Quickstart: Create and score a predictive model in Python with SQL machine learning

Applies to: SQL Server 2017 (14.x) and later Azure SQL Managed Instance

In this quickstart, you'll create and train a predictive model using Python. You'll save the model to a table in your SQL Server instance, and then use the model to predict values from new data using SQL Server Machine Learning Services, Azure SQL Managed Instance Machine Learning Services, or SQL Server Big Data Clusters.

You'll create and execute two stored procedures running in SQL. The first one uses the classic Iris flower data set and generates a Naïve Bayes model to predict an Iris species based on flower characteristics. The second procedure is for scoring - it calls the model generated in the first procedure to output a set of predictions based on new data. By placing Python code in a SQL stored procedure, operations are contained in SQL, are reusable, and can be called by other stored procedures and client applications.

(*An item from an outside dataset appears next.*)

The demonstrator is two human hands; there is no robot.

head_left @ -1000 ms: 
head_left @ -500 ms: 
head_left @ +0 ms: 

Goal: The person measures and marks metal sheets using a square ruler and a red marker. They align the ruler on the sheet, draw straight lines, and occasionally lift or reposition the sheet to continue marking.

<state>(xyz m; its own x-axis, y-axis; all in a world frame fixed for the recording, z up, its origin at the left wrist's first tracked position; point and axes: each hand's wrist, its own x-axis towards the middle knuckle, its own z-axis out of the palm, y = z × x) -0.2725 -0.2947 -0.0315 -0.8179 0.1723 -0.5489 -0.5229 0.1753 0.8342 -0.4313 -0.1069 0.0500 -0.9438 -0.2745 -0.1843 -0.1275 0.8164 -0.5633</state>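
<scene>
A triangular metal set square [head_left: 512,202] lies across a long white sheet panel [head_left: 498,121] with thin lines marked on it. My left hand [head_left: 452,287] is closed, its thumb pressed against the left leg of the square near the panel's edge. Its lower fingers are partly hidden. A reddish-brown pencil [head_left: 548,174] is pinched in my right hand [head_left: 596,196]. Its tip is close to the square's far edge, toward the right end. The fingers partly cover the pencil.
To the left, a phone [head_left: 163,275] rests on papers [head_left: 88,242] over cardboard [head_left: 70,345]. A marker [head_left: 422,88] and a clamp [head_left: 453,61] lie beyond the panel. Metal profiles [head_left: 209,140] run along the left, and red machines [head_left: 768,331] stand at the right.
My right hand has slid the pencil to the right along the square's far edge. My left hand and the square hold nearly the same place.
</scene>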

By completing this quickstart, you'll learn:

  • How to embed Python code in a stored procedure
  • How to pass inputs to your code through inputs on the stored procedure
  • How stored procedures are used to operationalize models

Prerequisites

You need the following prerequisites to run this quickstart.

Create a stored procedure that generates models

In this step, you'll create a stored procedure that generates a model for predicting outcomes.

  1. Open Azure Data Studio, connect to your SQL instance, and open a new query window.

  2. Connect to the irissql database.

    USE irissql
    GO
    
  3. Copy in the following code to create a new stored procedure.

    When executed, this procedure calls sp_execute_external_script to start a Python session.

    Inputs needed by your Python code are passed as input parameters on this stored procedure. Output will be a trained model, based on the Python scikit-learn library for the machine learning algorithm.

    This code uses pickle to serialize the model. The model will be trained using data from columns 0 through 4 from the iris_data table.

    The parameters you see in the second part of the procedure articulate data inputs and model outputs. As much as possible, you want the Python code running in a stored procedure to have clearly defined inputs and outputs that map to stored procedure inputs and outputs passed in at run time.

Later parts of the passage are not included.